Layla slammed the fridge door angrily. “Hey right, I mean, yeah, I mean, come on, OK? Who’s been eating my cheese?”
“Oh yeah, right. That was me,” said David. “Isn’t that cool?” David always spoke to people in the sort of soft, faintly superior tone of a man who knows the meaning of life but thinks that it’s probably above everybody else’s head. Normally he talked to people from behind because he tended to be massaging their shoulders, but when he addressed them directly he liked to stare right into their eyes, fancying his own eyes to be hypnotic, limpid pools into which people would instinctively wish to dive.

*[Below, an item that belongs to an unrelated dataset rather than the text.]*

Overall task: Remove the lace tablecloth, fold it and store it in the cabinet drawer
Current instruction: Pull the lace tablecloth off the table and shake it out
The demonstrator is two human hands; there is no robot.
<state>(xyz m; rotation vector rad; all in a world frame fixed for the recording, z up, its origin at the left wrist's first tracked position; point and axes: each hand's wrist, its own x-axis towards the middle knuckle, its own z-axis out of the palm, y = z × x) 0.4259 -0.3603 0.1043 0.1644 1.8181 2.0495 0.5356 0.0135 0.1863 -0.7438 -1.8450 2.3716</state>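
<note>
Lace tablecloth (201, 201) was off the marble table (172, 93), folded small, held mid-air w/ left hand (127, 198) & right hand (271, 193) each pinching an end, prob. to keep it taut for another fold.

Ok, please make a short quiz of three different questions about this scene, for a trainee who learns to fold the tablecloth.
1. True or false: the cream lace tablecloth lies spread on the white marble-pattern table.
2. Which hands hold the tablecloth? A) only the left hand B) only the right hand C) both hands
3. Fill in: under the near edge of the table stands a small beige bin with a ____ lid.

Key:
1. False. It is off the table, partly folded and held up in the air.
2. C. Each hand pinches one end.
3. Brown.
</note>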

“I mean, I thought it would be cool to have a little of your cheese,” he said.
“Oh, yeah,” Layla replied. “Half of it, actually… But that’s totally cool. I mean totally, except you will replace it, right?”
“Sure, yeah, absolutely, whatever,” said David, as if he was above such matters as worrying about whose cheese was whose.
“Later,” said Andy the narrator, “in the girls’ room, Layla confides in Dervla about how she feels about the incident involving the cheese.”
Layla and Dervla lay on their beds.
“It’s not about the cheese,” Layla whispered. “It’s so not about the cheese. It’s just, you know, it was my cheese.”